Início > Notícias > Aperto nas fundações – Governo Federal impõe novas regras
Aperto nas fundações – Governo Federal impõe novas regras

Em meio à crise na Universidade de Brasília (UnB), os ministérios da Educação e da Ciência e Tecnologia firmaram portaria para regulamentar as atividades das fundações de apoio das universidades federais.

Em meio à crise na Universidade de Brasília (UnB), os ministérios da Educação e da Ciência e Tecnologia firmaram portaria para regulamentar as atividades das fundações de apoio das universidades federais. A partir de hoje, novas regras para dar mais transparência aos investimentos e evitar eventual malversação de recursos serão observadas para o cadastramento de novas fundações e recadastramento das já atuantes.

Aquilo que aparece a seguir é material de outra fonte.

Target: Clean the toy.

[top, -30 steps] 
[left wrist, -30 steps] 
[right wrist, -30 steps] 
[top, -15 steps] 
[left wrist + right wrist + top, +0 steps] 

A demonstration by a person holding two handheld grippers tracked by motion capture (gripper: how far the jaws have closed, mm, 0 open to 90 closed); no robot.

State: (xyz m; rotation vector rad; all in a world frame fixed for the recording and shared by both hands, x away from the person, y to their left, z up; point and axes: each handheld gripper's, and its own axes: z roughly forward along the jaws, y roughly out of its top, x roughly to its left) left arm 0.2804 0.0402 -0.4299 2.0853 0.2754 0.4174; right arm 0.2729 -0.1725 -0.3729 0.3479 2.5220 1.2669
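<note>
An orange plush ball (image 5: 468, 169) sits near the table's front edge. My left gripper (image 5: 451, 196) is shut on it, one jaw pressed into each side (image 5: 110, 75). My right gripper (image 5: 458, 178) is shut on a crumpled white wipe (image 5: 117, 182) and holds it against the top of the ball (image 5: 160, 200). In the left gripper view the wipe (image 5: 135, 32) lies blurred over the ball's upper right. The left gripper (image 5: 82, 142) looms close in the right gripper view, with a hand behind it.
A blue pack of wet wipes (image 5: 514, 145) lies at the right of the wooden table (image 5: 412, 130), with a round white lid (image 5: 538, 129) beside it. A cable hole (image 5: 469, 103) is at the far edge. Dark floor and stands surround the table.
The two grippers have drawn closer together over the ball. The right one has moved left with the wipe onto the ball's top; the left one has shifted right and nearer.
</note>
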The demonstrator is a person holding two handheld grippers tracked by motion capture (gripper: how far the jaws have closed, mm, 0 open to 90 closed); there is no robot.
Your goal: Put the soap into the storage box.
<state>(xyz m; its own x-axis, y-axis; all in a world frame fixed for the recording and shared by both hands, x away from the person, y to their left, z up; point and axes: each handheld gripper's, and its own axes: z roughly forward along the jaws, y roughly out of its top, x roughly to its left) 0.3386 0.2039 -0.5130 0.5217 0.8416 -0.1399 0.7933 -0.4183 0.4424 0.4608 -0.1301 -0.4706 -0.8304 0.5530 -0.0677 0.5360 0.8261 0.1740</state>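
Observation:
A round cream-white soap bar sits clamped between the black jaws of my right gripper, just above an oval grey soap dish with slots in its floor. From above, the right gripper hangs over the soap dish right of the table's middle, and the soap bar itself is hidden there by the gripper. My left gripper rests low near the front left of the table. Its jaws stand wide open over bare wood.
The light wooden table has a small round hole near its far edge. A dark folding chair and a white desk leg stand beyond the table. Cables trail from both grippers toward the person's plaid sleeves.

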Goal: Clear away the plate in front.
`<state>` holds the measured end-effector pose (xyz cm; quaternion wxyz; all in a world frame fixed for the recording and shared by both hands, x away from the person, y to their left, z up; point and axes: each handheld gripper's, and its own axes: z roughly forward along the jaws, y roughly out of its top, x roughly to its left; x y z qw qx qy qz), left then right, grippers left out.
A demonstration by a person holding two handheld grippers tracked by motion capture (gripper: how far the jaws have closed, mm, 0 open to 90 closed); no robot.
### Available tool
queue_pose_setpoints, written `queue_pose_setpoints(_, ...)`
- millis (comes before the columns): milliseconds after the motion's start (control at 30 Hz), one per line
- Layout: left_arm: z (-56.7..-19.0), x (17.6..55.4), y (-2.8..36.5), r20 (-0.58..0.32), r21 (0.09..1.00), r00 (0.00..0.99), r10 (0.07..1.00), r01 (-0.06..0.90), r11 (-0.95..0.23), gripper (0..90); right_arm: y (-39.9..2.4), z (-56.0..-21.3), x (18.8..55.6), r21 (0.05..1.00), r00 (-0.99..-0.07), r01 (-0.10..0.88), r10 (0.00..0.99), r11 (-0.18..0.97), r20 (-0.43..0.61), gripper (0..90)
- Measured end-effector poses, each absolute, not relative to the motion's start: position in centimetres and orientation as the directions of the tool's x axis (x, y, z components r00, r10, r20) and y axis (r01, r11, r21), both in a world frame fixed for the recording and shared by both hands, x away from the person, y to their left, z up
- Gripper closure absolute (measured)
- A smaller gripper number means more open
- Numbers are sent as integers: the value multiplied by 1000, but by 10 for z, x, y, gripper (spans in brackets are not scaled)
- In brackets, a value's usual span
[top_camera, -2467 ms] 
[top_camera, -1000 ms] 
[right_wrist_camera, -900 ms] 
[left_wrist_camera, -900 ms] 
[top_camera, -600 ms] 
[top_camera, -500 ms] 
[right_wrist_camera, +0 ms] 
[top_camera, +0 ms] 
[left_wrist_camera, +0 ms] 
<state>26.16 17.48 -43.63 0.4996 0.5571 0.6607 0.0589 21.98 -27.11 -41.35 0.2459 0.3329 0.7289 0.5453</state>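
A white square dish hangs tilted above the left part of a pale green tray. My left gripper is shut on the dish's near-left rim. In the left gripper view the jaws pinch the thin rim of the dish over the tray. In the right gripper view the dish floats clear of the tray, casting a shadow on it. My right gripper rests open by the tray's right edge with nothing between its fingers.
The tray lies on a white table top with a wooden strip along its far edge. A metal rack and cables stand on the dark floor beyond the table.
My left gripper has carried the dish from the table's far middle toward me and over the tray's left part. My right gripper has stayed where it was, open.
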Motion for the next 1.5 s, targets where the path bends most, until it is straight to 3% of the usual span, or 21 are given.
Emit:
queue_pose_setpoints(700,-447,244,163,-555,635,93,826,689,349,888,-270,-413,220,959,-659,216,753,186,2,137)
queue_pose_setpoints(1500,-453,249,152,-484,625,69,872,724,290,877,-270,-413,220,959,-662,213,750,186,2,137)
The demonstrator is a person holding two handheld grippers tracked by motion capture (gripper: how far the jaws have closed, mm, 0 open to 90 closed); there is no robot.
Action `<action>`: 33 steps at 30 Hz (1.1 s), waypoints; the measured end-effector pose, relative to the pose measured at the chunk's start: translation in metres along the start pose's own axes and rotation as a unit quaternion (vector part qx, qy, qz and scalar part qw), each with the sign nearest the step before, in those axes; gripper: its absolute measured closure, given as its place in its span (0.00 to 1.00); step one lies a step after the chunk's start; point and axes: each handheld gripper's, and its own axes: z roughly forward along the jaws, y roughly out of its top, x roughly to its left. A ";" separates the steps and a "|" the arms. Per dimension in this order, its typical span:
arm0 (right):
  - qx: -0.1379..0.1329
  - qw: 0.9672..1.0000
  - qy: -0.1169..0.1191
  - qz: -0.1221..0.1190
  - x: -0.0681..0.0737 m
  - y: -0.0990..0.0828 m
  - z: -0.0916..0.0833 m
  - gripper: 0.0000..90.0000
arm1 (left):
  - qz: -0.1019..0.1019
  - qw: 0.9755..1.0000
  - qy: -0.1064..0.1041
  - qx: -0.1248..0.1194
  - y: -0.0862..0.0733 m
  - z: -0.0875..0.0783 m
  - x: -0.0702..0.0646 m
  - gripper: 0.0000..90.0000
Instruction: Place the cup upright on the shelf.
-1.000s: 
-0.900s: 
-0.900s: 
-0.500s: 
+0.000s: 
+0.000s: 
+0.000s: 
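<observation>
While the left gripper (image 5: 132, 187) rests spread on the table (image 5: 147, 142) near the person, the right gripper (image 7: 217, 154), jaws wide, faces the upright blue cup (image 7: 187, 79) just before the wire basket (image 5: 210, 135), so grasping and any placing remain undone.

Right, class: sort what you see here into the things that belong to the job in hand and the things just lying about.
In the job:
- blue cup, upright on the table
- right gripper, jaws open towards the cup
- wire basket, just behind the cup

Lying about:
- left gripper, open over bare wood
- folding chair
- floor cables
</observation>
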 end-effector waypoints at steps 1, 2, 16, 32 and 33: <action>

Segundo a portaria assinada ontem pelos ministros Fernando Haddad (Educação) e Sérgio Rezende (Ciência e Tecnologia), os recursos das fundações de apoio transferidos a universidades terão de passar por licitação (hoje isto não ocorre). A portaria estabelece que as fundações somente poderão fazer repasses em espécie às instituições, não mais em bens e serviços. Os recursos serão incorporados ao orçamento da universidade, cuja conta única é o Tesouro da União. Por isso, a obrigatoriedade de passar por concorrência.

Haddad afirmou que as novas regras são assunto de discussão há bastante tempo, muito antes da revelação de que recursos da Finatec direcionados à UnB foram utilizados para decorar, com luxo, o apartamento funcional do ex-reitor Timothy Mulholland.

Outro ponto da portaria, entretanto, remete diretamente a uma das denúncias feitas contra a Finatec. Segundo o Ministério Público, a fundação repassou R$ 23 milhões à empresa Intercorp para a realização de contratos firmados com gestões petistas em Estados e municípios.

A portaria estabelece que os projetos de pesquisa e extensão realizado por uma fundação de apoio devem contar com, ao menos, dois terços de professores da universidade em sua equipe. A medida visaria evitar o uso das universidades como fachadas.

"A partir do momento em que dois terços dos pesquisadores têm de ser do quadro da universidade, se impede que ela seja usada como uma fachada para contratos com o setor público, sem a exigência de licitação", disse o ministro.